Os investigadores observam grandes diferenças regionais na oferta e procura: mais de 60% dos cartões listados pertenciam a titulares norte-americanos, seguidos por Singapura (c. 11%) e Espanha (c. 10%). No entanto, os preços por cartão não se correlacionam linearmente com o número de vítimas: os cartões do Japão chegam a custar cerca de 23 $, os dos EUA situam-se na ordem dos 11,51 $, enquanto a maioria dos cartões europeus ronda os 8 $. Na cauda da tabela estão países como República do Congo, Barbados e Geórgia, com listagens em torno de 1 $. Em Espanha o preço médio é de 11,68 $ e em França 11,07 $. Chipre figura entre os mais baratos, com 1,78 $.

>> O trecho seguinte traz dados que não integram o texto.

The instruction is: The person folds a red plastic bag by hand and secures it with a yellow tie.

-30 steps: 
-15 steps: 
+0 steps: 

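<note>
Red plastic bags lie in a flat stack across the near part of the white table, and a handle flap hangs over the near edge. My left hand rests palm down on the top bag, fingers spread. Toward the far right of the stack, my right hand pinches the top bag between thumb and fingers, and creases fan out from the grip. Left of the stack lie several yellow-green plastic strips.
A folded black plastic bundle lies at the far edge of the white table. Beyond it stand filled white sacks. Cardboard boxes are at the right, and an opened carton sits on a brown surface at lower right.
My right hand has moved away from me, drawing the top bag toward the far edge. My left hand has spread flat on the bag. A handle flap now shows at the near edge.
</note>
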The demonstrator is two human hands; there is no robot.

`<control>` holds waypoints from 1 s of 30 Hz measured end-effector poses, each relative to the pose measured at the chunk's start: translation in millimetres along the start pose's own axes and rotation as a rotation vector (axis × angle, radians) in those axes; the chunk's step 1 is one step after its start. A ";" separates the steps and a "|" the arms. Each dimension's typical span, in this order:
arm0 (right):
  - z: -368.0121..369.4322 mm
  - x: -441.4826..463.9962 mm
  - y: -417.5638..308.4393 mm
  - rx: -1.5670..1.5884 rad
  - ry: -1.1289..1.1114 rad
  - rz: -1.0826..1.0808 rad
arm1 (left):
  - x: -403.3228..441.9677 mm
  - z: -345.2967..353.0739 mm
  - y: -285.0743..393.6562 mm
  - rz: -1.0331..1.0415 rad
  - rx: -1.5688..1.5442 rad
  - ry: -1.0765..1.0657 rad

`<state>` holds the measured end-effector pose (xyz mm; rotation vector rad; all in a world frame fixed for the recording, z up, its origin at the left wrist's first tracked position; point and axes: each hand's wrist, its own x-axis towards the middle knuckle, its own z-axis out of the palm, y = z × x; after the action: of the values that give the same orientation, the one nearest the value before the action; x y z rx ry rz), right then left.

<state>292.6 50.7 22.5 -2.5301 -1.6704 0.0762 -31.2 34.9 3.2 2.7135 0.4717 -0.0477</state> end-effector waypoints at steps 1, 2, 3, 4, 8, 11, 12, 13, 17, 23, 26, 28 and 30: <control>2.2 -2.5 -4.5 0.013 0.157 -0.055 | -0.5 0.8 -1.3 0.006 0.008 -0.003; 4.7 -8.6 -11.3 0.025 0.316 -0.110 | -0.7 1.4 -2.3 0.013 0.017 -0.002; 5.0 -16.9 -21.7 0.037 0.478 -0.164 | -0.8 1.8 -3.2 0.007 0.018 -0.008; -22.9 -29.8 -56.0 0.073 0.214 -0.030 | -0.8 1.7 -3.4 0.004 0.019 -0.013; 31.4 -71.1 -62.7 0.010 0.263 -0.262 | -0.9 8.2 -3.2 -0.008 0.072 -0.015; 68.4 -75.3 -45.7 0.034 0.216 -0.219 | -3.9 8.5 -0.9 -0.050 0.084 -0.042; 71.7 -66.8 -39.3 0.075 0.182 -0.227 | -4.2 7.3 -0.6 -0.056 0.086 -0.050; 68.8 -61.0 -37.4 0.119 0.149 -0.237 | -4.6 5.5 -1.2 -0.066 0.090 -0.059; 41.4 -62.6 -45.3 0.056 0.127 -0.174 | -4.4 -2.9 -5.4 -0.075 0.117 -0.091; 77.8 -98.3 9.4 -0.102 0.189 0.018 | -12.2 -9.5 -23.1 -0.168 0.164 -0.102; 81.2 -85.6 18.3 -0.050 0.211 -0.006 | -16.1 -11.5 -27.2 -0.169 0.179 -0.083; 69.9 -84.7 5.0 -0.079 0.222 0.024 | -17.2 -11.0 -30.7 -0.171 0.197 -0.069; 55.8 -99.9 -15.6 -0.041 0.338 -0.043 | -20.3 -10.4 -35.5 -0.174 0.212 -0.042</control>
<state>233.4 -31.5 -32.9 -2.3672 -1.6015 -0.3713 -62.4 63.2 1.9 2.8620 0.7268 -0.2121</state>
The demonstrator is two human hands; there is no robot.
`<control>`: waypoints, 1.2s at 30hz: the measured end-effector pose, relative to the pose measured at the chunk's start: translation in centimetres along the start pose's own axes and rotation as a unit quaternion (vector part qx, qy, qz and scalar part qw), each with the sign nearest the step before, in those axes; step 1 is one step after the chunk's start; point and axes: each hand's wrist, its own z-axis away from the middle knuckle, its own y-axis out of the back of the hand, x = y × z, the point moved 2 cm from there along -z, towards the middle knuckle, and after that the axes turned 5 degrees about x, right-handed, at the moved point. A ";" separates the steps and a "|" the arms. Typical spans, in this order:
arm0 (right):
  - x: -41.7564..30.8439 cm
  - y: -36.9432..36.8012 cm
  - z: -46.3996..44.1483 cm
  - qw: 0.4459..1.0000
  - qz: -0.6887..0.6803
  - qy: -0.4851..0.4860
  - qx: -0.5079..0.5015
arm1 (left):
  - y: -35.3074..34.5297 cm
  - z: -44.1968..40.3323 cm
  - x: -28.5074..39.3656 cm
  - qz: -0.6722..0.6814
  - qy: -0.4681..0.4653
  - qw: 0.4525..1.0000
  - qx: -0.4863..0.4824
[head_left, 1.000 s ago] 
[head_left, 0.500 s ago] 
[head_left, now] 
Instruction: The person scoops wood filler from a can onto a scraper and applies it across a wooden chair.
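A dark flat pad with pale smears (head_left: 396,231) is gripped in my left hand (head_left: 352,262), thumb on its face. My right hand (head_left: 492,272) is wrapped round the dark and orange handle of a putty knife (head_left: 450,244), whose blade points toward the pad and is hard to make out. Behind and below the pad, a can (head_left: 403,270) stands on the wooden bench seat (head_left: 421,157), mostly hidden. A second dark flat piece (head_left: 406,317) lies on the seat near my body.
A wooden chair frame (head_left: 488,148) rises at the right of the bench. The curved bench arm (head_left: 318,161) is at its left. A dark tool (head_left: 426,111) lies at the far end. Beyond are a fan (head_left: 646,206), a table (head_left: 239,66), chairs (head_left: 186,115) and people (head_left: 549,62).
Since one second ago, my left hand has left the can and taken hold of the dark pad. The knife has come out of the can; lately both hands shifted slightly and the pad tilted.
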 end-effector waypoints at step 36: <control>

O trabalho documenta ainda aumentos acentuados em vários mercados nos últimos dois anos — Nova Zelândia (+444%), Argentina (+368%) e Polónia (+221%) — ao passo que países como França registaram subidas mais moderadas (+18%). A variação de preços reflecte sobretudo a lógica da oferta e da procura, a robustez dos controlos antifraude dos emissores e a perceção do risco pelos compradores ilícitos; mercados com dados escassos ou sistemas antifraude mais rígidos valorizam mais os cartões. A estabilidade política e a rapidez da acção das autoridades também influenciam o prémio aplicado.
Os anúncios na dark web normalmente não se limitam ao número do cartão: incluem nomes, moradas, e-mails e outros metadados que facilitam a verificação e o uso fraudulento. O relatório descreve a cadeia industrial do “carding”: os “harvesters” obtêm os dados, os “validators” empregam bots para testar centenas ou milhares de cartões por hora e os “cash-outers” convertem os cartões validados em bens, códigos, criptomoedas ou numerário. A validação é o passo crítico — cartões com validade mais longa têm maior valor, e cerca de 87% das listagens observadas permanecem utilizáveis por mais de 12 meses.
Adrianus Warmenhoven, especialista da NordVPN citado no estudo, alerta que comprar um cartão roubado muitas vezes custa o equivalente a um bilhete de cinema, e que esses valores tornam o crime atrativo. Para os consumidores, Warmenhoven recomenda medidas práticas de proteção: rever extratos com regularidade e ativar alertas de transações, usar palavras-passe fortes e únicas, evitar armazenar credenciais e dados de pagamento no navegador, ativar autenticação multifatorial e recorrer a ferramentas de monitorização da dark web para detectar exposições associadas ao e-mail ou a números de cartão. Estas medidas simples ajudam a reduzir a janela de oportunidade para os criminosos.
A investigação da NordStellar analisou 50 705 registos de cartões roubados recolhidos em mercados da dark web em maio de 2025; os investigadores trabalharam apenas com metadados das listagens e não acederam a dados individuais de titulares. O estudo reforça que, apesar das variações de preço, o fenómeno é persistente e sofisticado: a acessibilidade dos dados roubados e a existência de uma cadeia de monetização eficiente tornam a ameaça real e estrutural. Para empresas e consumidores, a conclusão é clara — fortalecer práticas de prevenção, monitorização e resposta é imprescindível para mitigar perdas e reduzir a rentabilidade do crime organizado online.